My television problem was solved long ago by a new television, but the cell phone problem gets worse every day. They make them the size of matchboxes now, apparently so nudists can carry them around in their asses. Everybody has one. I can't enjoy a moment's peace in public without someone suddenly shouting, right in my ear, HELLO or DUDE, DUDE!

There are no more quiet back rooms in America where you can drink a cup of coffee in silence. Everybody goes in there to use their f--king cell phones. HI, IT'S ME AGAIN! WHAT? HE DID? OH MY GAAAAAAWWD!

So don't tell me about the NSA listening to your phone calls. I have to do it all the time. If they could bother you one fraction as much as you bother me, there might almost be some justice in the world. What they ought to do is identify the people who make more than six calls a day and knock them unconscious with ultrasonic feedback signals.
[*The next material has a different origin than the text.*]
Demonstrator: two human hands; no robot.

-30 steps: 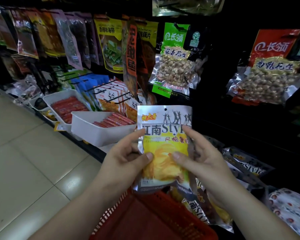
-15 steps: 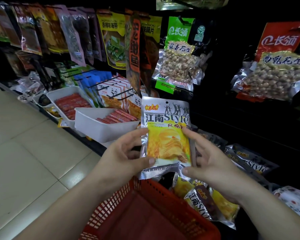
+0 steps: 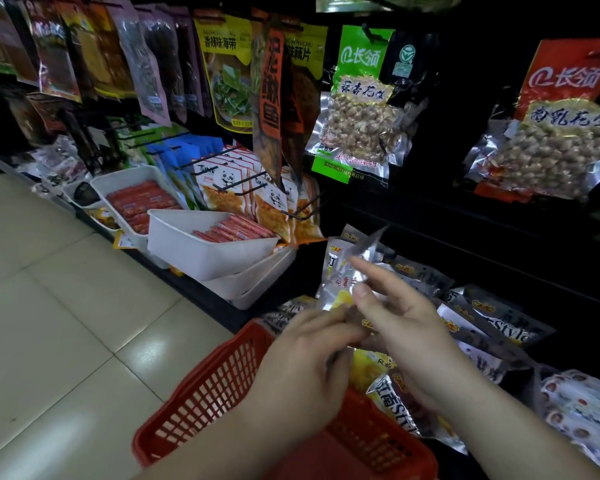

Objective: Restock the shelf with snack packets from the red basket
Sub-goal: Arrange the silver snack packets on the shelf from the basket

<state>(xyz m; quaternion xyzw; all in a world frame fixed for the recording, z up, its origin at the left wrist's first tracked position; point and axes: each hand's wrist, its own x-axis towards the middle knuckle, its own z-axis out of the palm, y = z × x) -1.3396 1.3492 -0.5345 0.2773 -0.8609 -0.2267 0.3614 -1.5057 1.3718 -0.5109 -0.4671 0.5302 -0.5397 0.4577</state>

Unless they happen to be driving, in which case local law enforcement should be alerted so they can pull them over and pistol-whip them.

The Mossad killed the Palestinian terrorist known as "The Engineer" in 1996 by packing his cell phone with plastic explosive. Then they called him and blew his head off. The Mossad sure does have some great ideas.

Suppose the NSA had a science fiction device that could read people's brain waves and eavesdrop on their thoughts. What would they hear?

Nothing. Nothing but white noise and cell phone calls.